A medical-privacy breach at Stanford University's hospital led to the public posting of medical records for 20,000 emergency-room patients, including names and diagnosis codes, on a commercial website for nearly a year, hospital officials confirmed.

Share story

A medical-privacy breach at Stanford University’s hospital in Palo Alto, Calif., led to the public posting of medical records for 20,000 emergency-room patients, including names and diagnosis codes, on a commercial website for nearly a year, hospital officials confirmed.

Since discovering the breach last month, the hospital has been investigating how a detailed spreadsheet made its way from a billing contractor identified as Multi-specialty Collection Services to the “Student of Fortune” website, which allows students to solicit paid assistance with their schoolwork.

Gary Migdol, a spokesman for Stanford Hospital and Clinics, said the spreadsheet appeared on the site Sept. 9, 2010, as an attachment to a question about how to convert the data into a bar graph.

Even as government regulators strengthen oversight by requiring public reporting of breaches and imposing heavy fines, experts on medical security said the Stanford incident spotlights the vulnerability posed by legions of outside contractors that gain access to private data.

The spreadsheet contained names, diagnosis codes, account numbers, admission and discharge dates, and billing charges for patients seen at the emergency room during six months in 2009, Migdol said.

It did not include Social Security numbers, birth dates, credit-card accounts or other information used to perpetrate identity theft, he said, but the hospital is offering free identity-protection services to affected patients.

The breach was discovered by a patient and reported to the hospital Aug. 22, according to a letter written four days later to affected patients by Diane Meyer, Stanford Hospital’s chief privacy officer.

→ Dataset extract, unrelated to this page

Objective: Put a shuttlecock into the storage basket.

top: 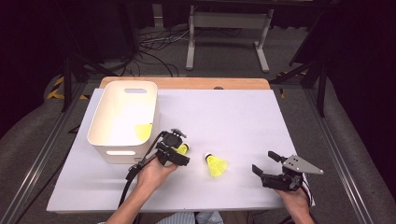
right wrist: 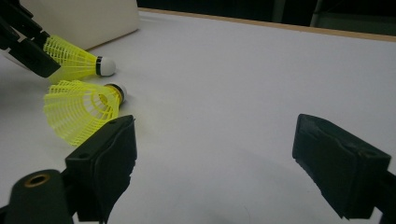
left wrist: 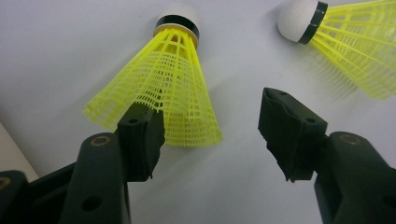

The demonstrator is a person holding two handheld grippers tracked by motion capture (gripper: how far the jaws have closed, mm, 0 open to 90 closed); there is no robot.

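Shuttlecocks are being gathered into the white bin point(top: 122, 122), where one yellow one point(top: 143, 131) already lies. On the white worktop point(top: 243, 121) beside the bin, the nearer shuttlecock point(left wrist: 168, 91) sits between the left fingers point(left wrist: 140, 140), which are partly open and not pressed on it. Its skirt should be squeezed gently, near the cork. A second shuttlecock point(top: 215, 164) lies alongside; the right fingers point(right wrist: 107, 154) are held wide open, empty.

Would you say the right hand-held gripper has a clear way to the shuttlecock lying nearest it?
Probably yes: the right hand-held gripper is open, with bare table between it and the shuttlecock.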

The hospital took “aggressive steps,” and the website removed the post the next day, Meyer wrote.

The Stanford incident is not rare. Records compiled by the Department of Health and Human Services show that personal medical data for more than 11 million people have been improperly exposed during the past two years.

The major breaches — a disconcerting log of stolen laptops, hacked networks, unencrypted records, misdirected mailings, missing files and wayward emails — took place in 44 states.

Migdol said the hospital had concluded “there is no employee from Stanford Hospital who has done anything impermissible.” He said he expected the Department of Health and Human Services to conduct an investigation.

Multi-Specialty Collection Services, based in Los Angeles, could not be reached for comment.

Migdol said the hospital immediately suspended its relationship with the contractor and received written certification that previous files would be destroyed or returned securely.